START Information provided

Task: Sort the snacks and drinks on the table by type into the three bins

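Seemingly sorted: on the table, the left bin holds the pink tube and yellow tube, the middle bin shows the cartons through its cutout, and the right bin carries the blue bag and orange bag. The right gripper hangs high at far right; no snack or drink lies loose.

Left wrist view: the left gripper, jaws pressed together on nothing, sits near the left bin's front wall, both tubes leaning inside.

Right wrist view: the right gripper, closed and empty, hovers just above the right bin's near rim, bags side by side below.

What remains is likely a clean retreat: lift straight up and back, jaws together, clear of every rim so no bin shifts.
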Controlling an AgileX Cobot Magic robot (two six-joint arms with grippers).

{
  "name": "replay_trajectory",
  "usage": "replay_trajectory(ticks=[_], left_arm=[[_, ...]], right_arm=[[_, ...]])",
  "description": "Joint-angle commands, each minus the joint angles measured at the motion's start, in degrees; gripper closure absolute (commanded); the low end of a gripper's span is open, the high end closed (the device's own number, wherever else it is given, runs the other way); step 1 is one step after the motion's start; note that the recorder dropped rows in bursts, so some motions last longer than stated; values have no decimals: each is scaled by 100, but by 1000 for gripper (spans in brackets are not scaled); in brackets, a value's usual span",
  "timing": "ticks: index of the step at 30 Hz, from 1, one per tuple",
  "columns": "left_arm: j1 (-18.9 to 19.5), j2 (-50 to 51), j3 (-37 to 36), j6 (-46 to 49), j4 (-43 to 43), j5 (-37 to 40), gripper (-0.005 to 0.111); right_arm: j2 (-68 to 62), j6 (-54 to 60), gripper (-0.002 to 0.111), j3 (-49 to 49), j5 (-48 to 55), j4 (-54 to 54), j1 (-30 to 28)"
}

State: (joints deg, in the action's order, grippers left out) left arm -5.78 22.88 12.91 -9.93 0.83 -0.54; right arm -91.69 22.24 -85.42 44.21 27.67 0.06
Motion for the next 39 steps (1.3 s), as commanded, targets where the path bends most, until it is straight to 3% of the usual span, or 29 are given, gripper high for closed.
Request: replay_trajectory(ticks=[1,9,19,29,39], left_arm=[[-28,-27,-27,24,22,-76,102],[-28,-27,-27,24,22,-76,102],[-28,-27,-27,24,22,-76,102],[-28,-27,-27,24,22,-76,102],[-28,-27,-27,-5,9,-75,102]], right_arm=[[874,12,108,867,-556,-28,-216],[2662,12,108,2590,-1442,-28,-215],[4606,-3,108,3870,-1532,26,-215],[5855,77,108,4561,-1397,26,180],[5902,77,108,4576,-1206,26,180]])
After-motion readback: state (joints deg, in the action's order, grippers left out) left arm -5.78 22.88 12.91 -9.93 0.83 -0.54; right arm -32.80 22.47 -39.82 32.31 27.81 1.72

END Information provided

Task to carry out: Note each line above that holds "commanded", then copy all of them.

Reply:
  "description": "Joint-angle commands, each minus the joint angles measured at the motion's start, in degrees; gripper closure absolute (commanded); the low end of a gripper's span is open, the high end closed (the device's own number, wherever else it is given, runs the other way); step 1 is one step after the motion's start; note that the recorder dropped rows in bursts, so some motions last longer than stated; values have no decimals: each is scaled by 100, but by 1000 for gripper (spans in brackets are not scaled); in brackets, a value's usual span",
Motion for the next 39 steps (1.3 s), as commanded, targets where the path bends most, until it is straight to 3% of the usual span, or 29 are given, gripper high for closed.

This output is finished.